Your goal: Using the listing below, retype exactly the lines starting at the one with "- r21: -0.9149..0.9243" and ending at the one with "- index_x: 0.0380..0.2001", and include both.

-- Given material follows --

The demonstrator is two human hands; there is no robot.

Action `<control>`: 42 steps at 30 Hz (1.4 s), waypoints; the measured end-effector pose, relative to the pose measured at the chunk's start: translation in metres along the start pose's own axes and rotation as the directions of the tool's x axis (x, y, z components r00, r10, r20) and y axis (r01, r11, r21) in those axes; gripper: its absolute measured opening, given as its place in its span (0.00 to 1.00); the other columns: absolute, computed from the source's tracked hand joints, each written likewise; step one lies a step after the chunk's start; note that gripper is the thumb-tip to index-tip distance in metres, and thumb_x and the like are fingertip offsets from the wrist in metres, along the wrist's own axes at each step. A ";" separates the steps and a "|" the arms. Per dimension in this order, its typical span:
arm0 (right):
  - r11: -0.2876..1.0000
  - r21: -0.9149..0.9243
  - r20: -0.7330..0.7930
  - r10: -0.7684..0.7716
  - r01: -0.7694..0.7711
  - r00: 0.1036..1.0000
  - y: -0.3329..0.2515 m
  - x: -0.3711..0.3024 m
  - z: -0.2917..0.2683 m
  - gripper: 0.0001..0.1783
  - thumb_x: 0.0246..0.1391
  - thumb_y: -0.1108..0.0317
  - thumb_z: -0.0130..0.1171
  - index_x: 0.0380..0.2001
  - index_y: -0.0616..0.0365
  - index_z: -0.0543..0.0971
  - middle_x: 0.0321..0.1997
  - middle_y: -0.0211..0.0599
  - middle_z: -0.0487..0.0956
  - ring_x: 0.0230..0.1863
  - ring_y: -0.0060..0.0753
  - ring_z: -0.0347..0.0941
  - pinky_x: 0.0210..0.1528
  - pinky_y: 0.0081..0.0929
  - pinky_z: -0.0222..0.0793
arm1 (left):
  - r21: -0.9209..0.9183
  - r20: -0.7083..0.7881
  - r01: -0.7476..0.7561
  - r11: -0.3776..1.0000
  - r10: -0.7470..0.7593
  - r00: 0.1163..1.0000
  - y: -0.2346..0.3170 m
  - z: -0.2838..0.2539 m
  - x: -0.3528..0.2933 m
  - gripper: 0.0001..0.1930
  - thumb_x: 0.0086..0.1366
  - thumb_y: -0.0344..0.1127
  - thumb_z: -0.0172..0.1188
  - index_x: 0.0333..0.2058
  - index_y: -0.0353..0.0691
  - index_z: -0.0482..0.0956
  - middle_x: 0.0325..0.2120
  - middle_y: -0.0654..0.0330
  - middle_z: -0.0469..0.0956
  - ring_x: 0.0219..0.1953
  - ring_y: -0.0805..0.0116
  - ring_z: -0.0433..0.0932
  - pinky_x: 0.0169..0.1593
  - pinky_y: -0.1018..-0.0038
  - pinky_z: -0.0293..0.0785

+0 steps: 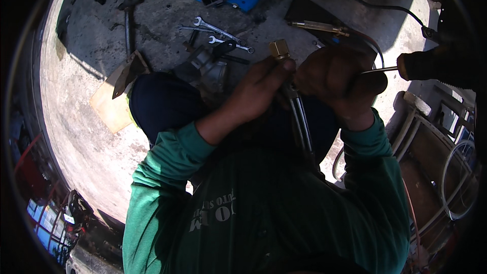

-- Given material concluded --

Response to the exercise:
  - r21: -0.9149..0.9243
  - r20: -0.7330..0.7930
  - r10: -0.7684..0.7716
  - r01: -0.7694..0.7711
  - r00: 0.1036..1.0000
  - y: -0.3329..0.2515 m
  - x: -0.3711..0.3024 m
  - z: -0.2917..0.2683 m
  - gripper: 0.0001..0.1783
  - thumb_x: 0.0246..0.1391
  - thumb_y: -0.1108..0.0317
  - thumb_z: -0.0130..0.1171
  - index_x: 0.0380..0.2001

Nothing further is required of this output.